▶ [AIM OF THE TASK]:
Give back the full data character for character.

▶ [STORED DATA]:
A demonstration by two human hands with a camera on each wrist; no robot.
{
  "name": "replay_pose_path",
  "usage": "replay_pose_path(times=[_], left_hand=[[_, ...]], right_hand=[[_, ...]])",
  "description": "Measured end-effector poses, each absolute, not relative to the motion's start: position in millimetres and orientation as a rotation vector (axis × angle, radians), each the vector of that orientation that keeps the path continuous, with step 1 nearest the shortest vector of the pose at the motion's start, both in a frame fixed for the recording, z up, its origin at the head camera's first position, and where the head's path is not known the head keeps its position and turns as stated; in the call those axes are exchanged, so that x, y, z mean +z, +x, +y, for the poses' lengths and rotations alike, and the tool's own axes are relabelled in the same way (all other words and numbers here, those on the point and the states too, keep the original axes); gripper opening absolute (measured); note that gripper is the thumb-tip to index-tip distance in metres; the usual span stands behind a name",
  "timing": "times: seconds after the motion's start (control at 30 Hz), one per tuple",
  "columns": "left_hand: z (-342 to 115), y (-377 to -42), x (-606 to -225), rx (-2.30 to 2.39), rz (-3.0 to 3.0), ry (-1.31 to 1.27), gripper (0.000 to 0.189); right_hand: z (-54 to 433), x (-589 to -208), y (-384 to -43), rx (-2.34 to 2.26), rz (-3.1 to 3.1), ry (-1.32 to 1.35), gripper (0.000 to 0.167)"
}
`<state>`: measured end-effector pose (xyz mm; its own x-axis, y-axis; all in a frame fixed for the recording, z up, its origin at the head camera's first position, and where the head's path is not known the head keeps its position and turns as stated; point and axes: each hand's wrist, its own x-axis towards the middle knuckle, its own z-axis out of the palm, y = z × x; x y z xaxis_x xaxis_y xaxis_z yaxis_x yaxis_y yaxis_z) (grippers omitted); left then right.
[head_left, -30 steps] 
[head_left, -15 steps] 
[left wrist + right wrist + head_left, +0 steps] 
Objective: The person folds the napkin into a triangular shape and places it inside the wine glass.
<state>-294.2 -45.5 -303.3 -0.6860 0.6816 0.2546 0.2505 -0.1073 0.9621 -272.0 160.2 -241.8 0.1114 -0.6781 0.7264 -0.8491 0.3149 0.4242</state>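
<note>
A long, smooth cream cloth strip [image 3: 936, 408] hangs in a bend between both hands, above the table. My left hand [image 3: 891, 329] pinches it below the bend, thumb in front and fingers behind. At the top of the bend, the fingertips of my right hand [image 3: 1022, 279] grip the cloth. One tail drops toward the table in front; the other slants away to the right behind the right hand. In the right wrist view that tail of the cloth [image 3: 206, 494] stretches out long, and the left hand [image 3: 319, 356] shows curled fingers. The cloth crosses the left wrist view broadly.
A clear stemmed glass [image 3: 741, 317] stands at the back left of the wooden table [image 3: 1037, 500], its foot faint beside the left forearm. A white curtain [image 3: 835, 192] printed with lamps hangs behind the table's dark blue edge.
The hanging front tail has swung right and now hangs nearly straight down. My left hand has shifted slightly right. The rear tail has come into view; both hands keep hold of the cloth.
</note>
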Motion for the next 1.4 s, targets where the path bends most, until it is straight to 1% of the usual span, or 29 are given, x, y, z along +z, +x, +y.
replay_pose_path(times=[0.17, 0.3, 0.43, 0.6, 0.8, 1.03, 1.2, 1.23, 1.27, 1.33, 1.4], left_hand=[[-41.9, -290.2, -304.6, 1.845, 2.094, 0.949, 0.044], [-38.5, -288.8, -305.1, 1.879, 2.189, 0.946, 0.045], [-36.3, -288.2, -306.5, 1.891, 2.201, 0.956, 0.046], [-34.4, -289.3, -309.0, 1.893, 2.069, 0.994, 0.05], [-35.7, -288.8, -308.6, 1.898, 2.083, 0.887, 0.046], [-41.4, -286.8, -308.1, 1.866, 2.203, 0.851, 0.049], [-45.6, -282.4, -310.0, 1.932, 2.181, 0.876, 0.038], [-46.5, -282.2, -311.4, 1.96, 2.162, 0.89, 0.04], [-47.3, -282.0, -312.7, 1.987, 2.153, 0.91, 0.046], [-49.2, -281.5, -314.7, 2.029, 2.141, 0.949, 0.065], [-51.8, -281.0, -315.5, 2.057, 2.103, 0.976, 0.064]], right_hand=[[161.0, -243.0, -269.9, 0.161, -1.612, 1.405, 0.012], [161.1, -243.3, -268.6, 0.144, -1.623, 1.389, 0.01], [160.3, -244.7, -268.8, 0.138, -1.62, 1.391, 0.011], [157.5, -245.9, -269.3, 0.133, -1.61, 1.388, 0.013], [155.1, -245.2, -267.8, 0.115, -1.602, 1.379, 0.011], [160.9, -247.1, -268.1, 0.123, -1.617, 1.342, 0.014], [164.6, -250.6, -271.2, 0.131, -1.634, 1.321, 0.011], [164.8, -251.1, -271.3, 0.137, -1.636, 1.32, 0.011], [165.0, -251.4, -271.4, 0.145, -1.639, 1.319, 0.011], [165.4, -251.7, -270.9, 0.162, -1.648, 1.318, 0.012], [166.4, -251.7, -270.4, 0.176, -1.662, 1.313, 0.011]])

▶ [EXPECTED OUTPUT]:
A demonstration by two human hands with a camera on each wrist; no robot.
{
  "name": "replay_pose_path",
  "usage": "replay_pose_path(times=[_], left_hand=[[_, ...]], right_hand=[[_, ...]])",
  "description": "Measured end-effector poses, each absolute, not relative to the motion's start: position in millimetres and orientation as a rotation vector (axis × angle, radians), each the vector of that orientation that keeps the path continuous, with step 1 nearest the shortest vector of the pose at the motion's start, both in a frame fixed for the recording, z up, its origin at the head camera's first position, and where the head's path is not known the head keeps its position and turns as stated; in the call those axes are exchanged, so that x, y, z mean +z, +x, +y, for the poses' lengths and rotations alike, and the tool's own axes are relabelled in the same way (all other words and numbers here, those on the point and the states too, keep the original axes); gripper opening absolute (measured); note that gripper is the thumb-tip to index-tip distance in metres; the usual span stands behind a name",
  "timing": "times: seconds after the motion's start (control at 30 Hz), one per tuple",
  "columns": "left_hand: z (-342 to 115), y (-377 to -42), x (-606 to -225), rx (-2.30 to 2.39), rz (-3.0 to 3.0), ry (-1.31 to 1.27), gripper (0.000 to 0.189); right_hand: z (-54 to 433), x (-589 to -208), y (-384 to -43), rx (-2.34 to 2.26), rz (-3.1 to 3.1), ry (-1.32 to 1.35), gripper (0.000 to 0.167)"
}
`<state>`: measured end-effector pose (xyz mm; its own x-axis, y-axis; all in a frame fixed for the recording, z up, its origin at the head camera's first position, and where the head's path is not known the head keeps its position and turns as stated; point and axes: each hand's wrist, its own x-axis towards the middle knuckle, its own z-axis out of the palm, y = z × x; x y z xaxis_x xaxis_y xaxis_z yaxis_x yaxis_y yaxis_z) (grippers omitted); left then right.
[head_left, -30 steps] 
[head_left, -15 steps] 
[left wrist + right wrist + head_left, +0 steps] 
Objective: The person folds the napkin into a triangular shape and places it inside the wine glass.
<state>-294.2 -45.5 -303.3 -0.6860 0.6816 0.2546 0.2505 -0.1073 0.9621 -272.0 160.2 -241.8 0.1114 -0.6781 0.7264 -0.8491 0.3149 0.4242</state>
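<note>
A long, smooth cream cloth strip [image 3: 936, 408] hangs in a bend between both hands, above the table. My left hand [image 3: 891, 329] pinches it below the bend, thumb in front and fingers behind. At the top of the bend, the fingertips of my right hand [image 3: 1022, 279] grip the cloth. One tail drops toward the table in front; the other slants away to the right behind the right hand. In the right wrist view that tail of the cloth [image 3: 206, 494] stretches out long, and the left hand [image 3: 319, 356] shows curled fingers. The cloth crosses the left wrist view broadly.
A clear stemmed glass [image 3: 741, 317] stands at the back left of the wooden table [image 3: 1037, 500], its foot faint beside the left forearm. A white curtain [image 3: 835, 192] printed with lamps hangs behind the table's dark blue edge.
The hanging front tail has swung right and now hangs nearly straight down. My left hand has shifted slightly right. The rear tail has come into view; both hands keep hold of the cloth.
</note>
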Motion for the next 1.4 s, targets where the path bends most, until it is straight to 1% of the usual span, or 29 are given, x, y, z along +z, +x, +y.
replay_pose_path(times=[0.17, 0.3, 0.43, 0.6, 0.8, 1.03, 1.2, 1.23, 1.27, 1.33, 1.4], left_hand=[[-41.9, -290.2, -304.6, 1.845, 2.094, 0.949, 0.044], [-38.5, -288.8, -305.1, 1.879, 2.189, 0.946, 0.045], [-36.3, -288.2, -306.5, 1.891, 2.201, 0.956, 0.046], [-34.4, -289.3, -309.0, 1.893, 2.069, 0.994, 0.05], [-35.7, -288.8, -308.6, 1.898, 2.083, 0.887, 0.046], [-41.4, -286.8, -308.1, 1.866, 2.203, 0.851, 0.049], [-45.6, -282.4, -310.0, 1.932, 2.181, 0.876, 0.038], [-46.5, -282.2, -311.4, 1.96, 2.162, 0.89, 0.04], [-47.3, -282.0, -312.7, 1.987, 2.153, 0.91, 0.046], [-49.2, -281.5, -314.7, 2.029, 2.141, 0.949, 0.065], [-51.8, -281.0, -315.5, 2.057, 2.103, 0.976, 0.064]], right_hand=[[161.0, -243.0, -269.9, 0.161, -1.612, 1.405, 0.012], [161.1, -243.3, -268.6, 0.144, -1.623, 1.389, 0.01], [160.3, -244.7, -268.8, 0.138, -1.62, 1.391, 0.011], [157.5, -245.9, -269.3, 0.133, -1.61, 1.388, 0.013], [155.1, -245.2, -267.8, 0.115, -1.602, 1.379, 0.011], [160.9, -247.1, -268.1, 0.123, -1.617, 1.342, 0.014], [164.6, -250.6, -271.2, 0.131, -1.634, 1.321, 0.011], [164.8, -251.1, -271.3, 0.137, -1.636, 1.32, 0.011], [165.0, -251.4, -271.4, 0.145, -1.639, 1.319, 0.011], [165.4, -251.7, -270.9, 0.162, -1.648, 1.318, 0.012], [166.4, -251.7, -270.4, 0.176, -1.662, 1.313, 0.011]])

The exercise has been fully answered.